Sabemos que allá afuera existe, más bien late, cierta inocencia conceptual, una idea naíf de cómo podrían ser las cosas. Es como aquel pibe que reclama en Instagram que se acabe la explotación de los combustibles fósiles y las represas, sin detenerse demasiado a pensar en cómo se movería el mundo o cómo él mismo podría estar escribiendo en su celular sin el sostén del polo energético.
Este tipo de inocencia viene teniendo una influencia no menor en las políticas públicas de países como Francia y Alemania, y posteriormente en los propios Estados Unidos. Alemania, por ejemplo, que ahora se arrepiente de haber abandonado su programa nuclear y comienza a recuperar terreno.
Son formas infantiles de observar una realidad que parece construirse sola. Pero no es cierto: la realidad es efectivamente una construcción humana. Incluso cuando un terremoto azota a un país, las consecuencias de esos movimientos desenfrenados sobre las urbes tienen directa relación con cómo fueron construidos los espacios para vivir. Incluso ahí está presente el sesgo humano.
Hay sectores enteros de la sociedad que prefieren obviar de dónde les llega la comida y, como alguien dijo hace unos días —creo que fue el historiador Yuval Noah Harari—, son muchos los que imaginan que la comida que les venden en los supermercados tiene un origen salvaje.
El 51 % del alimento del mar es producido en condiciones de control, es decir, granjas en el mar, ríos y embalses; el otro 49 % es pesca. En el caso de los animales terrestres, el 99 % es producido en granja y el 1 % es de origen salvaje.
La historia es definitoria en este sentido. Las economías exportadoras con plataformas comerciales amplias han sido ganadoras en el esquema capitalista que vivimos. ¿Habrá otros en el futuro? No lo sabemos: es el que tenemos y regulamos.
Chile, Perú y la Argentina exportarán más de USD 100.000 millones cada una en 2026. En conjunto se estima que alcanzarán los USD 300.000 millones. Brasil toca los USD 350.000 millones.

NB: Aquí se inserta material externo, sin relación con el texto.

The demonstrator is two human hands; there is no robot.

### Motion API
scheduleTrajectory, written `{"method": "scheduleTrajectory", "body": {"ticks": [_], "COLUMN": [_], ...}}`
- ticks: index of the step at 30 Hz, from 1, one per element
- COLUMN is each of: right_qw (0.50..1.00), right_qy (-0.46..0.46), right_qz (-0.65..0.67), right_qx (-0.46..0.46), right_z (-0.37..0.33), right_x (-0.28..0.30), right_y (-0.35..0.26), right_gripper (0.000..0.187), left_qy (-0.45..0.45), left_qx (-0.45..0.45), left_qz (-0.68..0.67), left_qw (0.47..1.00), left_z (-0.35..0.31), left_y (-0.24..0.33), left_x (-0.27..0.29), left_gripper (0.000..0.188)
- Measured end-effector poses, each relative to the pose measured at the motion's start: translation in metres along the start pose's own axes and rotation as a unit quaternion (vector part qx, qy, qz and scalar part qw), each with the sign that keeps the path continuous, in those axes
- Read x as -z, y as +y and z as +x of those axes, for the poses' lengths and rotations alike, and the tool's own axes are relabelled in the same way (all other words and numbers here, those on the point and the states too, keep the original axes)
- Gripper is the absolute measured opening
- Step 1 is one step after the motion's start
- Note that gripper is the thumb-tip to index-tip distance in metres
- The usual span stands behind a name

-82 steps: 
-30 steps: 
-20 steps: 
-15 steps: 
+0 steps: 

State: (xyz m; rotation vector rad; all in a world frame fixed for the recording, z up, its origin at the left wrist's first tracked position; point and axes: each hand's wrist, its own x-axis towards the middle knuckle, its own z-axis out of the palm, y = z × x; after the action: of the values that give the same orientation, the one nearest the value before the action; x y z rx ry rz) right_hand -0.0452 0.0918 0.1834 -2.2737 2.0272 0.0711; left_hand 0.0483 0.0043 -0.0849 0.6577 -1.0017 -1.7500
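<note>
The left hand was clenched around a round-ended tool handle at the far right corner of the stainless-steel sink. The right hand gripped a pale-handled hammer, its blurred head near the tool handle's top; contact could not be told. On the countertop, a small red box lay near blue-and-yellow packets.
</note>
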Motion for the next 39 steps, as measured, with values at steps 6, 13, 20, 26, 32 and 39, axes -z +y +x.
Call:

Para que esto resulte, todas estas economías debieron apelar a sus recursos naturales utilizando como intermediarios a modernas tecnologías. Mismas que se han ido perfeccionando con el tiempo.
Chile dio el salto hacia los USD 100.000 millones gracias a la dinámica de la salmonicultura y la actividad frutícola. El país llegó a venderle cerezas por más de USD 3.000 millones a China. En cuanto a sus salmones, hoy exporta por USD 6.500 millones al año. Solo entre fruta y salmones se exportan cerca de USD 15.000 millones anuales.
Justamente ambas actividades fueron especialmente denunciadas por presunto trabajo forzoso por dos ONG que fueron a Estados Unidos, y una de ellas llegó a pedir castigos arancelarios para su propio país. ONG que a su vez tienen contactos con organismos en Estados Unidos y Noruega, y Noruega es el principal productor de salmón en el mundo. El segundo es Chile.
Son las ONG las que convirtieron en bandera un discurso ecologista tan severo como fantasioso. Soy plenamente consciente de que en general jamás hablan con los trabajadores, porque estos se paran sobre la realidad más acuciante: trabajar, cuidar a sus familiares, alimentarse, poseer un techo.
Un discurso poco atractivo para las ONG más concentradas en volcar presuntos gigantes del mal.
La inocencia les valga a quienes creen que superar la pobreza solo es factible generando más pobreza.
En el mundo ideal, aquel retratado por James Cameron en su película Avatar, las personas —pocas, muy pocas— viven de la recolección y, en la medida de lo que pueden, no matan. Son cuasi vegetarianos. Bueno, en un mundo de 8.300 millones de habitantes resulta improbable tal estilo de vida.
Los propios ecologistas suelen utilizar ropas de alta tecnología que comercializan empresas que también levantan una bandera bien verde dentro de sus aparatos de marketing.
No obstante, desarrollar iniciativas económicas en entornos naturales es un verdadero desafío que funciona dentro de lo real. El impacto se condice con el esfuerzo tecnológico y tiene una relación directa con el trabajo. Categóricamente, lo más recomendable es cuidar el entorno que nos alimenta, y la industria lo sabe bien.
Esta no es una discusión entre el bien y el mal, entre héroes y monstruos, como quieren hacernos creer muchas organizaciones. Es una cuestión de vivir mejor, de ser mejores, de crecer y disfrutar, y eso incluye comer mejor, por ejemplo.
Tan sencillo y tan complejo como eso.